Figure 1: ProbSevere v3 contours, MRMS MergedRef, and official NWS severe weather warnings for storms in northern AL.

Figure 2: ProbSevere time series for the storm highlighted in Figure 1.

ProbWind v3 produced greater and more consistent probabilities than v2 for this storm. A post-mortem analysis showed that the top-5 contributing predictors were:

  1. MRMS VIL (23.6 J/kg)
  2. 0-3 km lapse rate (7.6 C/km)
  3. MRMS 0-2 km AzShear (7 x 0.001 /s)
  4. MRMS 3-6 km AzShear (7 x 0.001 /s)
  5. ABI+GLM intense convection probability (ICP; 69%).
The ProbSevere team has been in active discussions with HWT forecasters regarding explaining and conveying model predictions in AWIPS in near-realtime. 


Friday, May 28, 2021

Big storms; small storms

While there were a number of storms during the Central Plains severe weather outbreak on May 26th, one long-lived supercell takes the cake. It persisted for more than 8 hours, dropping giant hail (up to 4" in diameter) and several tornadoes from Hays to Salina, Kansas.

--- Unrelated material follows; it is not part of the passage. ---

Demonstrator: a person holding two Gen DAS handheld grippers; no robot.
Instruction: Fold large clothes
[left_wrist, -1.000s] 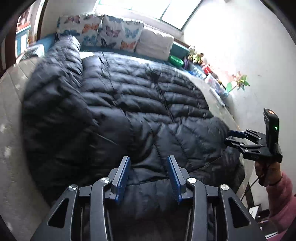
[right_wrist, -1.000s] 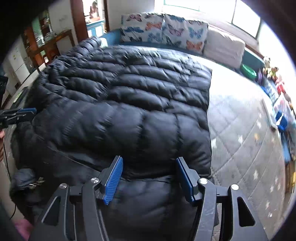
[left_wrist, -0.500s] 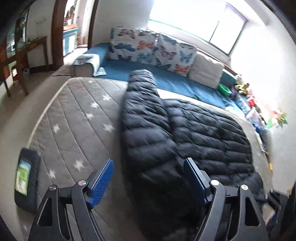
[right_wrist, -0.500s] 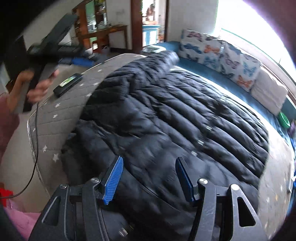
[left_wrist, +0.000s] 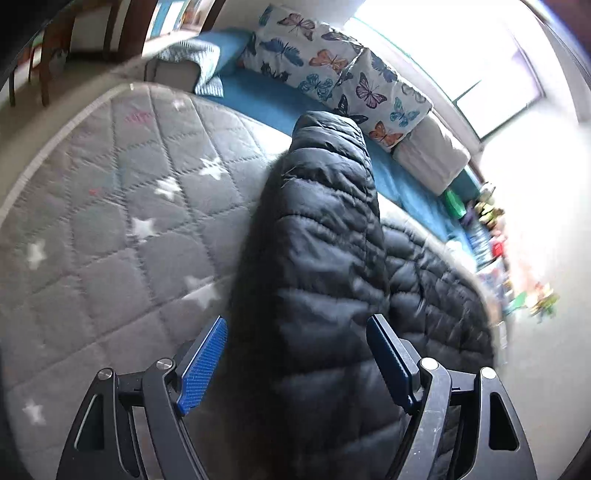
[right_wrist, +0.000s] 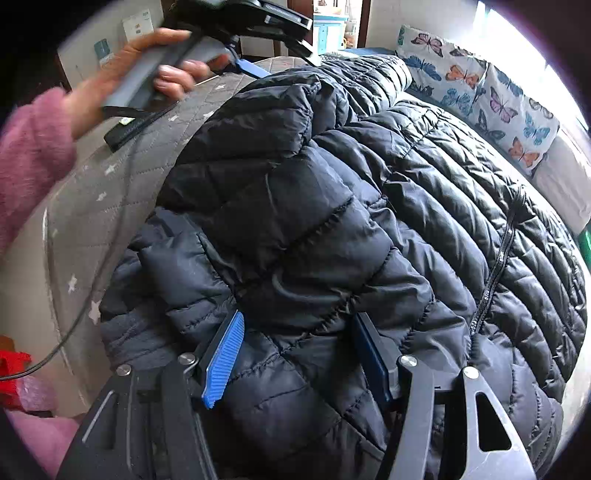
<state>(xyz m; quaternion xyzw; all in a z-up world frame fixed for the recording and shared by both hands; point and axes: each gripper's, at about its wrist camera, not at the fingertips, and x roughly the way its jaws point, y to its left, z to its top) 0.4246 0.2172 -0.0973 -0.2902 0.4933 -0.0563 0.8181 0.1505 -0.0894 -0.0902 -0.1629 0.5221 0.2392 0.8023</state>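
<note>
Straddling the puffer jacket (left_wrist: 317, 266) sleeve, both claws, left claw (left_wrist: 295, 360) and right claw (right_wrist: 297, 356), gape; slick padding may slip out.

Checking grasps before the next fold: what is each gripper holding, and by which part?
Neither holds anything. The left gripper and right gripper are both open, their fingers straddling the black jacket without pinching it.

1. The right gripper (right_wrist: 295, 354) stands open over a black puffer jacket (right_wrist: 369, 206), fabric bulging between its blue pads.
2. The jacket lies on a grey starred mattress (right_wrist: 110, 177).
3. A hand (right_wrist: 129, 70) in a pink sleeve holds the left gripper (right_wrist: 266, 22) above.
</note>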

ProbTor version 3 (PTv3) gave much more consistent guidance than version 2, with fewer large fluctuations before tornadogenesis. At 19:32 UTC, about 25 minutes before the first tornado report, PTv3 was at 38% while PTv2 was 11%. At this time, the MRMS azimuthal shears and MESH, SPC significant tornado parameter (> 2), and the GOES intense convection probability (ICP) were leading contributors to the higher ProbTor probability. The ICP is a deep-learning model using GOES ABI + GLM input images. The ICP is a predictor in each PSv3 model. You can see the ICP plotted around this storm in Figure 3, along with ABI imagery and local storm reports. You can also interrogate time series for this storm, saved here

Figure 1: ProbSevere contours (outer contour is for ProbTor value), MRMS MergedRef, and NWS severe weather warnings for a supercell in central Kansas.  

Figure 2: Time series of PSv3 models for the storm in Figure 1. 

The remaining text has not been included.